Click here to read six Python interview questions and get a feel for what a data science interview can be like!
Machine learning algorithms
As some data sets can be up to petabytes in storage, many data science jobs require good knowledge of automation and artificial intelligence. A data scientist can develop novel test cases using machine learning algorithms.
Databases
Almost all data comes in some form of a database. Databases can be of many types: relational, centralised, cloud-based, network, hierarchical, MySQL, PostgreSQL, MS-SQL, and NoSQL databases. Knowing how to interact with a database is a key skill for anyone who wants to deal with data.
Want to know how important SQL is to become a Data wizard? Click here to learn more.
Distributed computing
Since it is the age of the cloud, gone are the days when all the hardware running behind the scenes was in one box. Today, there can be different components running different software at different places, and knowing how to make them talk is very important in collecting data from all the points. For this objective, data scientists use Hadoop, MapReduce, and Spark.
Data visualisation
They say pictures can speak a thousand words! And they’re not wrong. Visualizing the data can help derive insights that may have previously been buried within heaps of text and spreadsheets. Some tools that can be learned in a data structures course to visualise data effectively are Plotly, RShiny, ggplot, Matplotlib, etc.
Did you know an advanced Data Structures course can increase your placement chances? Read here to learn how.
API knowledge
If software is the body, APIs are the limbs. But having a digital body comes with the benefits of swapping limbs. A data scientist must know how to use powerful third-party APIs like Microsoft Azure, OpenAI, OAuth, and IBM Watson to supercharge their productivity and extract superhuman insights from the data.
Special bonuses
Skills such as NLP (Natural Language Processing), OCR (Optical Character Recognition), Computer Vision, Deep Learning, Neural Networks, and Big Data Manipulation set you apart from the pack. It can be learned in a popular data structures course, such as the SuperCoders program offered by CodeQuotient.
Things To Learn (And Do) Within a Data Structures Course?
A good data structures course should cover the following important topics for you to transition from a data analyst to a data scientist successfully:
It has a good structure
While there’s no substitute for hard work, it is important to ensure your hard work is being spent doing the right things. Look for a course that gets you working on real-life projects, as they will look good on your rĂ©sumĂ© and get you noticed by employers.

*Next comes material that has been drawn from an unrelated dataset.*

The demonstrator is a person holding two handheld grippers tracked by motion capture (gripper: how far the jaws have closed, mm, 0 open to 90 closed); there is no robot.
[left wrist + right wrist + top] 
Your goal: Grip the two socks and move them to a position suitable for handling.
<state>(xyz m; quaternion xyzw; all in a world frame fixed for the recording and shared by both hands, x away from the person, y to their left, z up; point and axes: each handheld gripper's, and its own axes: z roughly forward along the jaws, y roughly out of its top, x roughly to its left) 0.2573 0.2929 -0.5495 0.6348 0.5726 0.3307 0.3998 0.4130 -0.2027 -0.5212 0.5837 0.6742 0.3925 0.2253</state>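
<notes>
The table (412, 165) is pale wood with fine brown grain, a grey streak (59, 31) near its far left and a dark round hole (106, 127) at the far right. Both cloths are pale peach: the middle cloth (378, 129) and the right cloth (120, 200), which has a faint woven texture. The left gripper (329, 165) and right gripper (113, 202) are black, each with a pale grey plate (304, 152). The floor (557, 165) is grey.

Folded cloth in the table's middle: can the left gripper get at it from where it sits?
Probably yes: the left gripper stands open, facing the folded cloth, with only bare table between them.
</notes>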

Covers ML and other efficient algorithms
Many can use existing tools and technologies, but a true data scientist shines brightest when creating solutions from scratch. Hence, covering things like decision trees and sorting binary search algorithms is essential for any data structures course.
Teaches relevant programming languages
While most data analysts can do their jobs with a cursory knowledge of Python, a good data scientist must have a solid understanding of both Python and R. This helps immensely when dealing with large data sets and demonstrates a strong foundational knowledge of databases.
Where Can You Find a Great Data Structures Course?
Well, your search for the Data Structures Course ends here. CodeQuotient offers a program called Software Engineering Bootcamp, a detail-oriented online course for learners who want hands-on practice and project-based learning from accomplished industry data gurus.
Apply now and prepare for the next and best career phase!